- _YOUR INSTRUCTIONS_
Look below for the line that has "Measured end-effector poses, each". Set down the lines from there through the line that has "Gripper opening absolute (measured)", exactly as written.

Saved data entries
[Start of Attachment]

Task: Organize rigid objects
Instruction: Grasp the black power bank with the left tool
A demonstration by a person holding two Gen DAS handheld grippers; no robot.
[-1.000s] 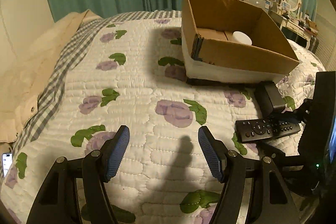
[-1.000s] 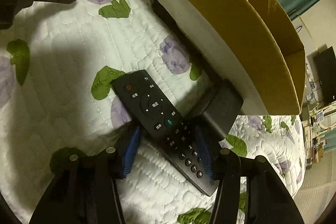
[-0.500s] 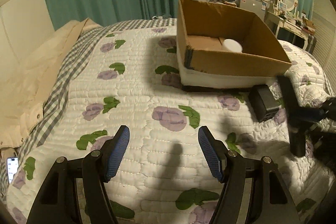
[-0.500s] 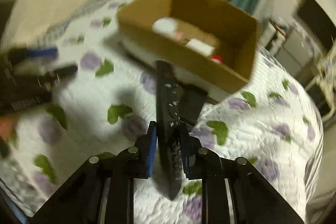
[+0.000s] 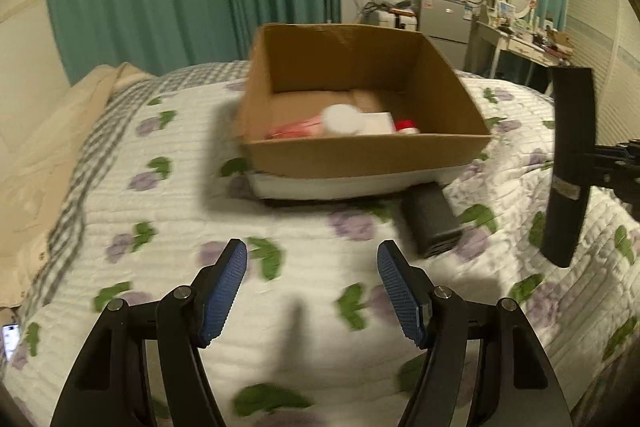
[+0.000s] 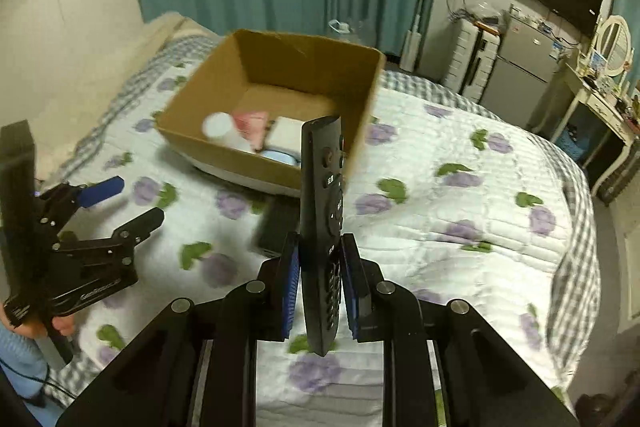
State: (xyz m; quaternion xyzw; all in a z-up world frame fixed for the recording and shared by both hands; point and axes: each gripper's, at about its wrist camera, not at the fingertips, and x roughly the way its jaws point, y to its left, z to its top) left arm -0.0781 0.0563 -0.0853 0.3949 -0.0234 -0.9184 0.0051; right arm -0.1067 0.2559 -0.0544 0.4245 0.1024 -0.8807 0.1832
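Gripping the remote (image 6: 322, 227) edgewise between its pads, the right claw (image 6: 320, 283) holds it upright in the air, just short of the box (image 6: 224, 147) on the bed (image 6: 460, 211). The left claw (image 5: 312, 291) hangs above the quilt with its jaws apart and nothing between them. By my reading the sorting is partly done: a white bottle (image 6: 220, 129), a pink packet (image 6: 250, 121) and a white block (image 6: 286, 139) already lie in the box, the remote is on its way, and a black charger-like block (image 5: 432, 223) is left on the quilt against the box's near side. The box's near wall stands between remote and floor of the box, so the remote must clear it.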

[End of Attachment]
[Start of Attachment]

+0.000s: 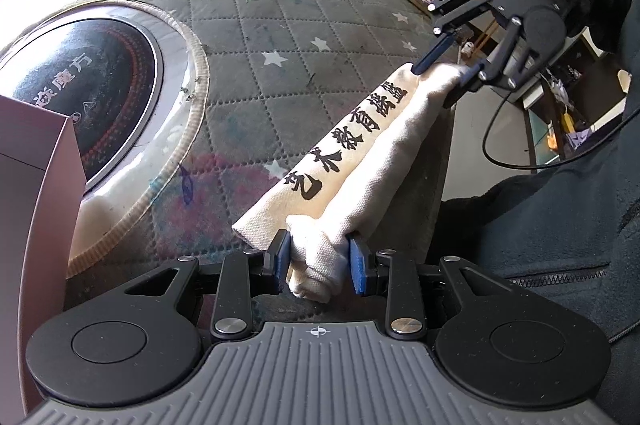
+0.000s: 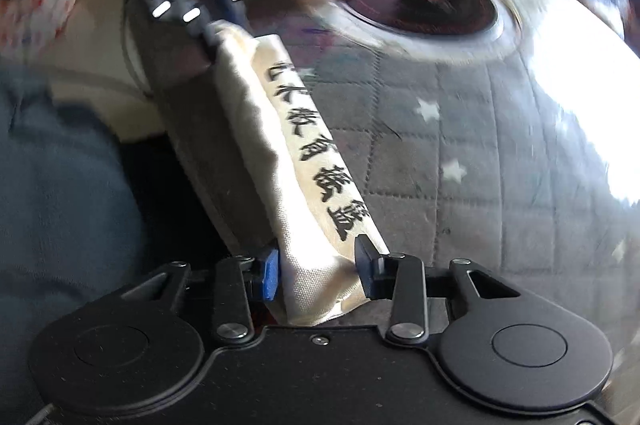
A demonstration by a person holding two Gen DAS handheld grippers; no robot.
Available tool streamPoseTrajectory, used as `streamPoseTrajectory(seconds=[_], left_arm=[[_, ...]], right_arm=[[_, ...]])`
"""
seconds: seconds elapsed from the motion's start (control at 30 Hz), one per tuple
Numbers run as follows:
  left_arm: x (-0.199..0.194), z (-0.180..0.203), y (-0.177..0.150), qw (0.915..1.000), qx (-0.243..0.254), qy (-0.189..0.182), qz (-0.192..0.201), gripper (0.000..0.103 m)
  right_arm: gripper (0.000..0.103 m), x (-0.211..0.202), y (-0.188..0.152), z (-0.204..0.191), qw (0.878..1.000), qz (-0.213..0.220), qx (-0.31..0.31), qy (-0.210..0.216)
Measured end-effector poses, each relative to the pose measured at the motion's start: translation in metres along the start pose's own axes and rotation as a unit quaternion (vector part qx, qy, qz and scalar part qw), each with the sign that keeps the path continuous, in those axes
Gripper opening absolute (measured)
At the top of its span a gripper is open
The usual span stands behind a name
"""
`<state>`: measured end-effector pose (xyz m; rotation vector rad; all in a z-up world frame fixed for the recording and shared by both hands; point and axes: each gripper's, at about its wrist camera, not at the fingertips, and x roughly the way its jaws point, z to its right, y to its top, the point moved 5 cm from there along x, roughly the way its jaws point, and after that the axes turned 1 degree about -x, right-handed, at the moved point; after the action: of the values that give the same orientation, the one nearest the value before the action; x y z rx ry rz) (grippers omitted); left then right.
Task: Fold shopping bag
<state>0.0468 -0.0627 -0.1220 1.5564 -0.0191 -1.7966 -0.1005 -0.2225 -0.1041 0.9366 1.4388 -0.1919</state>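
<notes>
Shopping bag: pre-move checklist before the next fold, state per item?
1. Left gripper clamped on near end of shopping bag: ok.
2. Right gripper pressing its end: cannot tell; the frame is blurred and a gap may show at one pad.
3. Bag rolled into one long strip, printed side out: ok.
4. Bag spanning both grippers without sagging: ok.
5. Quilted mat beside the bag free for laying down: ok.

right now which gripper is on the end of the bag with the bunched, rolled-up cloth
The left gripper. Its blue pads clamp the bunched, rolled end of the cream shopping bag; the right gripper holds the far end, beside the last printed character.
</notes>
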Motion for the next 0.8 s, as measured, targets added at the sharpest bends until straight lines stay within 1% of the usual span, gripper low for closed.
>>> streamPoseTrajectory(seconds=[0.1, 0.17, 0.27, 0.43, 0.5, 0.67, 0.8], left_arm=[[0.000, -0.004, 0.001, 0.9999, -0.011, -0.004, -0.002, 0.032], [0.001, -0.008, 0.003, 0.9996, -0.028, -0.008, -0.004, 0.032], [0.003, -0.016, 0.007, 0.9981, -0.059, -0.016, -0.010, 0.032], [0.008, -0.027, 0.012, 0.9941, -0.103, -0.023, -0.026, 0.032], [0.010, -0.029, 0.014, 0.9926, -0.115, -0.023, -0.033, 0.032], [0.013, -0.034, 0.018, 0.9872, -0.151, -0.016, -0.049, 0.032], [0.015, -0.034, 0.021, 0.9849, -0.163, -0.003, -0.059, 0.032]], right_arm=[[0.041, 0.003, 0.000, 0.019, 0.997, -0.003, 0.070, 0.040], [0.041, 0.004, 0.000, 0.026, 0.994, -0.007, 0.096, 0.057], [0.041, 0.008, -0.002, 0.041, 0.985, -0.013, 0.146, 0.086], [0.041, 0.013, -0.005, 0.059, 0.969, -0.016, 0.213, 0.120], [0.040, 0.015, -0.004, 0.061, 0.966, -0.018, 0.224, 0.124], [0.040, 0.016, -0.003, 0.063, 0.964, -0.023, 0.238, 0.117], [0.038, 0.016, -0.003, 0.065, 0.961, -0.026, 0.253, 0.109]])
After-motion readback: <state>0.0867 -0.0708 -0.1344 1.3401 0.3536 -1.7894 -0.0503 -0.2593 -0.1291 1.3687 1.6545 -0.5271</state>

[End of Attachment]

- _TASK ANSWER_
Measured end-effector poses, each relative to the pose measured at the motion's start: translation in metres along the start pose's own axes and rotation as a unit quaternion (vector part qx, qy, qz and scalar part qw), each with the sign that keeps the path continuous, in those axes
Gripper opening absolute (measured)

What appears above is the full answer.